At its heart is the Plaza de Armas, surrounded by colonial style buildings such as the one in photo 2, in the south-west corner.
The cathedral also stands on the square, on its eastern side. It is dedicated to la Purisma Concepcion and dates from the mid 19th century. In the centre of the square is the José Marti Park, with a statue of the eponymous hero, and at its western end this triumphal arch which commemorates Cuban Independence Day, 20th May 1902.
There are several bars and cafes on the square – we loved the interior of the one in photo 4, which also had a few tables out on the pavement. I don’t remember the address but it was on the south side, very near the museum and (I think) the Tomas Terry Theatre, another of the attractive buildings worth seeking out.
In Pinar del Rio
We stopped here for a quick look around on our way to Viñales. It’s a colourful town, and the historic centre has been largely restored. The rows of brightly painted houses, mostly single storey, are decorated with neo-classical columns and other colonial touches, and make for great photos.
The city was founded in 1774, making it one of the last major cities in Cuba founded by the Spanish. The original population was mainly Filipino, having been brought here by the Spanish to work in their huge tobacco plantations. These fairly quickly integrated with the local Cubans, sharing their language and their dislike of their Spanish rulers. Today the city is still heavily dependent on tobacco growing and cigar-making. Apart from the ubiquitous cigar factory tours it doesn’t have a lot of obvious tourist attractions, but it has a relaxed unhurried feel compared with Havana and is a good place to spend a couple of hours in if you’re in the area, especially if you are interested in colonial architecture.
Cueva del Indio, Viñales
Cueva del Indio, or the Indian Cave, is one of the main tourist draws in the Viñales Valley. As such it is quite developed (some might even say over-touristy), but no amount of development can detract from the fact that this is an impressive cave with all the usual eye-catching stalactite and stalagmite formations as well as a lovely little underground river. Part of the tour takes places in a boat on the river and it was a pleasant way to view the tunnels.
The cave was used as a hiding place by the Arawak Indians and some of their remains were found here, which explains its name, and when we were there local people were demonstrating traditional music and dance just by the entrance (see photo 2) – again, somewhat touristy but quite nicely done. However from what I’ve read it’s become even more commercialised since our visit a few years ago, so bear that in mind if you plan to visit. There are other caves in the area, such as Santo Tomas, which are less developed but which require a greater level of fitness to visit.
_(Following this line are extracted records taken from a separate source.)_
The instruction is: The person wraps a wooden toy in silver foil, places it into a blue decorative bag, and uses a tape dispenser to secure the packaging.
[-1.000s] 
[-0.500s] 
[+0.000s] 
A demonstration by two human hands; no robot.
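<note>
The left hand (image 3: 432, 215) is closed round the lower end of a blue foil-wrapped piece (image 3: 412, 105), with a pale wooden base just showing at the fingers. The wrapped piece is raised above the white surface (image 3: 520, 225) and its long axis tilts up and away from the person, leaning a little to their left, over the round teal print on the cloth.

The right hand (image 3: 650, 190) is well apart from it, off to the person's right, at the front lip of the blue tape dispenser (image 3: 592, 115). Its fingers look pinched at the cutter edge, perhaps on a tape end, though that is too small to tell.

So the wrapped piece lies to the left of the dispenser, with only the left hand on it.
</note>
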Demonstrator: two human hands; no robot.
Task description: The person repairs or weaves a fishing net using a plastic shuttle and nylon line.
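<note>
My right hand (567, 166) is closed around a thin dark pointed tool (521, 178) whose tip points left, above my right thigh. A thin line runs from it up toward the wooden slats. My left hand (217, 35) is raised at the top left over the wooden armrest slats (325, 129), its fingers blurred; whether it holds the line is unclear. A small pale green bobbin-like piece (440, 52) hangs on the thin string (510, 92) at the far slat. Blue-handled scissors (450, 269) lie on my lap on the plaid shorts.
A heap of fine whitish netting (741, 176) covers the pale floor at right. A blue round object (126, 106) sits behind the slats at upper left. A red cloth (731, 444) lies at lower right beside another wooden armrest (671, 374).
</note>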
Directions: Three miles north of Viñales
The Viñales Valley was designated a UNESCO World Heritage Site in 1999 in recognition of its “cultural landscape”, which blends natural beauty with distinctive local architecture and traditions. The karst landscape is dominated by huge limestone outcrops known as mogotes. Tobacco and other crops are grown, using equipment and methods that have remained largely unchanged for decades. The tobacco is dried in the unusual barns constructed of thatch which dot the landscape here (see photo 3).
While locals go about their lives much as they have always done, using these traditional farming techniques and more likely to travel by horse and cart than by motor vehicle (see photo 5), the area has also become popular with tourists. They are attracted here by the hiking and climbing activities or, like ourselves, to visit one of the many caves that are found here, as is common in all limestone areas.